O valor exato do fundo eleitoral ainda deve ser definido pelo Congresso no projeto do Orçamento de 2024. Na quinta-feira passada, contudo, o relator da Lei de Diretrizes Orçamentária (LDO), Danilo Forte (União-CE), indicou que a quantia deve ser elevada ao incluir em seu parecer a possibilidade de levá-lo a R$ 4,9 bilhões, a mesma quantia das eleições 2022. Caso confirmada, a alta será de 150% em relação ao que foi distribuído aos partidos em 2020.
Apesar de o governo ter proposto uma quantia bem menor, de R$ 900 milhões, aliados avaliam que o Executivo não vá interferir no assunto.
— Defendo manter o valor da última eleição (2022). O governo não vai brigar por isso. É decisão do Congresso — afirmou o deputado Carlos Zarattini (PT-SP), integrante da comissão executiva da sigla.

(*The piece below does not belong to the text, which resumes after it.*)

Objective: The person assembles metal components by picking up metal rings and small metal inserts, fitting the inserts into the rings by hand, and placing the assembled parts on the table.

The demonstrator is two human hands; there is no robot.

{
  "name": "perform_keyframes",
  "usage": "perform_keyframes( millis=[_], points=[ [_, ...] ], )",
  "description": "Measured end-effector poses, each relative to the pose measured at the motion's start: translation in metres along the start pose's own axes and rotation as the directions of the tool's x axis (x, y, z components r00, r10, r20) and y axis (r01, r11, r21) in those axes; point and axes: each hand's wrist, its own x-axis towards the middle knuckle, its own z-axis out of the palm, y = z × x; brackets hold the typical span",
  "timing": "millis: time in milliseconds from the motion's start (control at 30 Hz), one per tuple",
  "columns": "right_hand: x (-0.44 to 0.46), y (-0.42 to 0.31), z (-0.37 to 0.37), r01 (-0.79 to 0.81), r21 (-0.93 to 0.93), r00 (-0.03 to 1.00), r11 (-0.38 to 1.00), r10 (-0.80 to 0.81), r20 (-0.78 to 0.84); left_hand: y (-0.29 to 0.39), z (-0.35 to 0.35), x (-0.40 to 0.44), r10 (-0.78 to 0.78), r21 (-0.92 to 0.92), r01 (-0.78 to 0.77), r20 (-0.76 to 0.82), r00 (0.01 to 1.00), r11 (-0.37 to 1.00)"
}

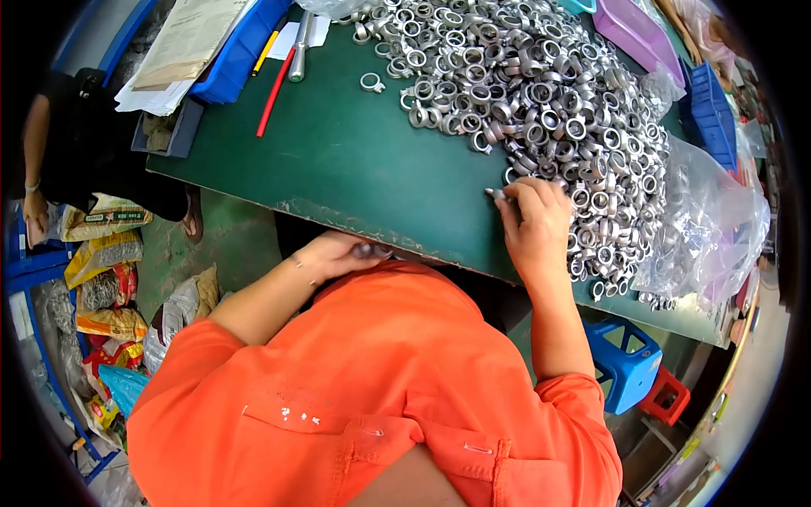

O líder do PL na Câmara, Altineu Côrtes (RJ), também defende o valor mais alto e diz que a proposta do governo para o fundão é “ridícula”.
— O valor de R$ 4,9 bilhões foi a eleição passada e o governo colocou R$ 900 milhões. Isso é ridículo. Como vai fazer com 5600 municípios? — questionou.
PSD x MDB
O argumento também é usado por dirigentes de partidos de centro. O PSD, de Gilberto Kassab, conta com o fundão maior para manter a dianteira entre as legendas que mais comandam prefeituras A sigla ultrapassou o MDB após iniciar uma ofensiva e filiar prefeitos eleitos em 2020 por outras siglas. Hoje tem 968 municípios e os emedebistas, 854.
— A disputa municipal tem muito mais candidato. Em todas as cidades há chapa de vereador, prefeito — diz Kassab.
O consultor político João Hummel, da Action Relações Governamentais, afirma que a mudança do quadro do comando das prefeituras vem ocorrendo com a mudança de partido dos prefeitos. O chefe do Executivo de Maceió, João Henrique Caldas, por exemplo, foi eleito pelo PSB, mas migrou para o PL.
— Sem dinheiro não se faz campanha eleitoral. E quem tiver muito dinheiro terá um poder de barganha significativo para fazer nominatas para vereador e prefeito — afirmou Hummel.